Kegiatan yang dilaksanakan di Lelilef ini diselenggarakan oleh LSP Majelis Ulama Indonesia bekerja sama dengan Konsultasi Halal Indonesia Solution (KHIS), dan diikuti oleh para pelaku usaha yang ada di Kecamatan Lelilef.
Sosialisasi ini menjadi langkah awal yang strategis dalam mempersiapkan pelaku usaha menghadapi kebijakan nasional terkait kewajiban sertifikasi halal.

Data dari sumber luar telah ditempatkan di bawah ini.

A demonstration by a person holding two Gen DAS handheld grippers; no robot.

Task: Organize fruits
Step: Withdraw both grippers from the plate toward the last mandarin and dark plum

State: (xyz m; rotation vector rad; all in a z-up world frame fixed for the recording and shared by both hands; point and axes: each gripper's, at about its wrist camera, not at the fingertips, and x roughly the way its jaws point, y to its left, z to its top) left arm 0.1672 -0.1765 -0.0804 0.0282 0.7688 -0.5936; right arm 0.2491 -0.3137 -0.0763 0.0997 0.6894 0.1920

Dalam sambutannya, Sahdan Senen menegaskan, kebijakan Wajib Halal 2026 harus dipahami sebagai peluang, bukan beban.
Menurutnya, jaminan halal tidak hanya memberikan rasa aman bagi konsumen, tetapi juga mampu meningkatkan nilai tambah dan daya saing produk lokal. “ Melalui sosialisasi ini, kami berharap para pelaku usaha dapat memahami standar halal secara menyeluruh dan siap menerapkannya dalam aktivitas usaha sehari-hari,” ujarnya saat membuka kegiatan secara resmi.